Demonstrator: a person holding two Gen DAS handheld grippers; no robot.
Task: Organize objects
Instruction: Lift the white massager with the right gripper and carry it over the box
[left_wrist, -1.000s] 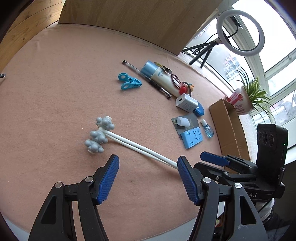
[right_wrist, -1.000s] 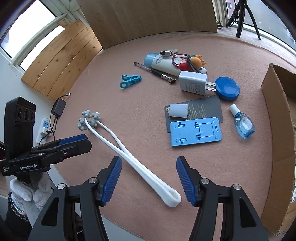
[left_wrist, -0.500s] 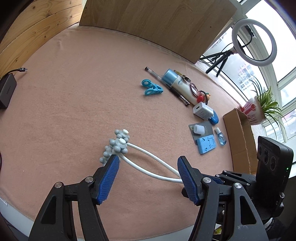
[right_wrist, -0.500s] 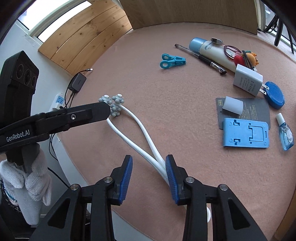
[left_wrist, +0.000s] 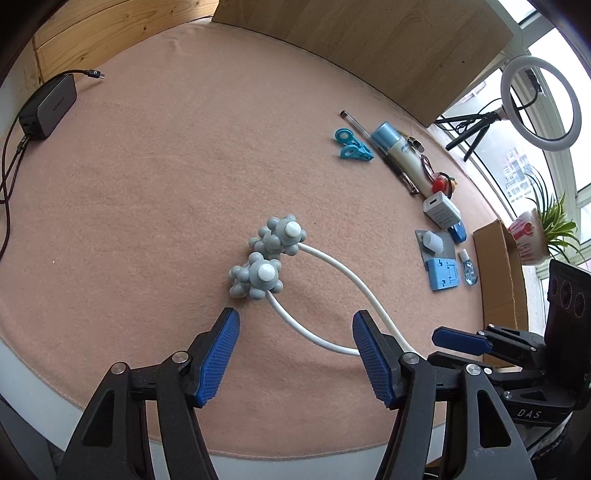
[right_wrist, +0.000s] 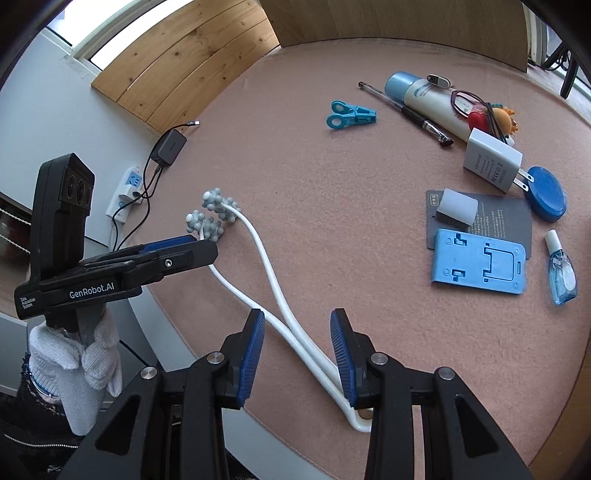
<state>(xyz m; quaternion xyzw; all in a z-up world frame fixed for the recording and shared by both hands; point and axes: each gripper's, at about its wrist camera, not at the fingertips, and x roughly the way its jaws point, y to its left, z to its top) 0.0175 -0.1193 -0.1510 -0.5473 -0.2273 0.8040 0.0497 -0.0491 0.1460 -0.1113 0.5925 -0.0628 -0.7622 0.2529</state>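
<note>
Left wrist view, left to right: black charger (left_wrist: 48, 105) sat at the bench's (left_wrist: 147, 184) 10 o'clock edge, well apart from everything. The task's thing, the massager (left_wrist: 264, 275), lay mid-bench: two knobbly grey balls touching each other, two thin white arms running off toward 4 o'clock.

Your left gripper (left_wrist: 295, 317) hovered just above, jaws wide, nothing pinched. The balls sat at 12 o'clock off the tips, and one white arm crossed under the gap, close by the right pad.

Your right gripper (right_wrist: 297, 315) had its jaws narrow, both white arms between them near the closed loop end. The arms lay against the right-hand pad, a gap showed at the other pad, so I read it as not clamped yet.

Clutter at 2 o'clock: blue clip (left_wrist: 351, 147), tube (left_wrist: 397, 153), plug (left_wrist: 441, 212), blue stand (left_wrist: 443, 273). Cardboard box (left_wrist: 495, 266) at 3 o'clock, likely where things go.

Handling, my guess: light and springy. The arms looked smooth and thin, so they may flex and slide out of the pads, and the ball end may droop or swing once lifted. The balls looked lumpy and poor to pinch. Better to take both arms together where they run side by side near the loop, squarely across the pads.
</note>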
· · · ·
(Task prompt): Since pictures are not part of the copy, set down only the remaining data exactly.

(Written solution):
Demonstrator: a person holding two Gen DAS handheld grippers; no robot.
Task: Organize objects
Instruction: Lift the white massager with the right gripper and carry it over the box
[left_wrist, -1.000s] 
[right_wrist, -1.000s] 
[left_wrist, -0.500s] 
[right_wrist, -0.500s] 
[left_wrist, +0.000s] 
[right_wrist, +0.000s] 
<state>(xyz m; quaternion xyzw; all in a z-up world frame fixed for the recording and shared by both hands; point and axes: each gripper's, at about its wrist camera, not at the fingertips, and x roughly the way its jaws point, y to its left, z to its top) 0.0175 -0.1193 -0.1510 -0.5473 -0.2273 0.8040 0.0497 -0.0491 0.1460 -0.1113 0.5925 -0.0628 -0.7622 0.2529</state>
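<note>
Left wrist view, left to right: black charger (left_wrist: 48, 105) sat at the bench's (left_wrist: 147, 184) 10 o'clock edge, well apart from everything. The task's thing, the massager (left_wrist: 264, 275), lay mid-bench: two knobbly grey balls touching each other, two thin white arms running off toward 4 o'clock.

Your left gripper (left_wrist: 295, 317) hovered just above, jaws wide, nothing pinched. The balls sat at 12 o'clock off the tips, and one white arm crossed under the gap, close by the right pad.

Your right gripper (right_wrist: 297, 315) had its jaws narrow, both white arms between them near the closed loop end. The arms lay against the right-hand pad, a gap showed at the other pad, so I read it as not clamped yet.

Clutter at 2 o'clock: blue clip (left_wrist: 351, 147), tube (left_wrist: 397, 153), plug (left_wrist: 441, 212), blue stand (left_wrist: 443, 273). Cardboard box (left_wrist: 495, 266) at 3 o'clock, likely where things go.

Handling, my guess: light and springy. The arms looked smooth and thin, so they may flex and slide out of the pads, and the ball end may droop or swing once lifted. The balls looked lumpy and poor to pinch. Better to take both arms together where they run side by side near the loop, squarely across the pads.
</note>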

That makes the output complete.